Research by Ronen Shustin
In the previous part we talked about the Azure Stack architecture and mentioned that it can be extended with features that are not part of its core. Using the ability to research cloud components offline, we took this opportunity to research Azure App Service. In this part, we take a deep dive into Azure App Service internals. We examine its architecture, attack vectors, and demonstrate how a critical vulnerability we found in one of its components affected Azure Cloud.
According to Microsoft, Azure App Service enables you to build and host web apps, mobile back ends, and RESTful APIs in the programming language of your choice, without managing infrastructure. It offers auto-scaling and high availability, supports both Windows and Linux, and enables automated deployments from GitHub, Azure DevOps, or any Git repo.
Note – Some of the information presented below is taken from: https://channel9.msdn.com/Events/Ignite/2016/BRK3206
Azure App Service architecture can be broken down into six types of roles:
Controller
Manages App Service – The controller manages and monitors the App Service. It performs WinRM functions across the other roles to deploy software and to make sure everything works as intended.
File Server
Application Content – Stores the tenant’s application and data.
Management
API, UI Extensions and Data Service – The management role is where the API, the UI extensions, tenant portal, and admin portal are hosted.
Front End
App Service Routing – The Front End is a load balancer.
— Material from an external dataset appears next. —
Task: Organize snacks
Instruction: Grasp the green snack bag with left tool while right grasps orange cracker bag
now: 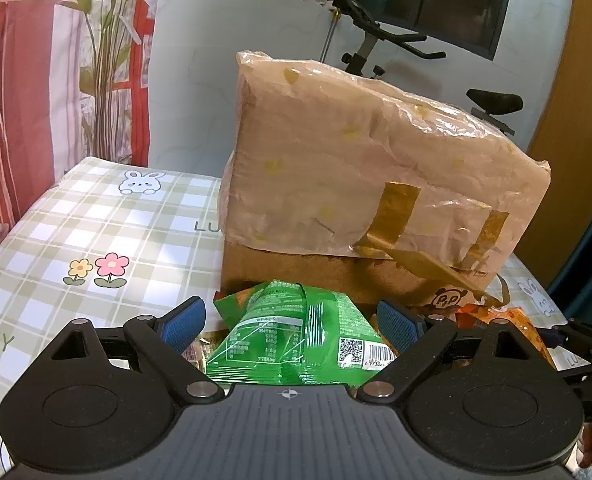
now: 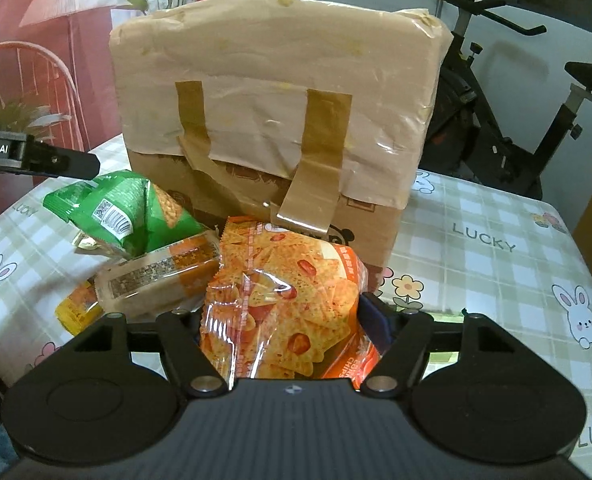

Behind all the software load balancers in Azure/Azure Stack, this is the load balancer for the App Service, which dynamically decides to which web workers the requests are sent.
Publisher
FTP, Web Deploy – The publisher exposes an FTP in the Web Deploy endpoint which helps deploy all of the tenant application file content onto the file server.
Web Workers
Application host – Servers that host the applications, the more of them the better. This is where all the interesting stuff happens and our research mostly focuses on this part.
Now that we understand what roles the App Service has, let’s examine a basic diagram of how they interact with each other (Default App Service configuration):
As mentioned previously, the tenant applications run inside the web worker(s) machine, meaning it can run any code using the supported languages. What happens if the tenant decides to run a malicious code which tampers with the web worker machine or even other running apps? This is an interesting question but first, let’s dig into some internals.
Code-named Antares, this provides the platform for running tenant apps. It has several components:
This service is responsible for managing and running tenant applications. Usually, two or more IIS worker processes (w3wp.exe) are created for each tenant app. The first process runs Kudu, which allows the tenant to manage its own application in a simple and accessible way. The second one actually runs the tenant application. These processes, which are the “complete app”, run under the same user with relatively low permissions.
There is a lot more to this service which we discuss later.
One of the most interesting components is RsFilter.sys
, a filter driver, another Azure proprietary component that does not contain public symbols. We can write a whole article about it, based on the reverse engineering we performed. However, this time we just briefly describe its major capabilities.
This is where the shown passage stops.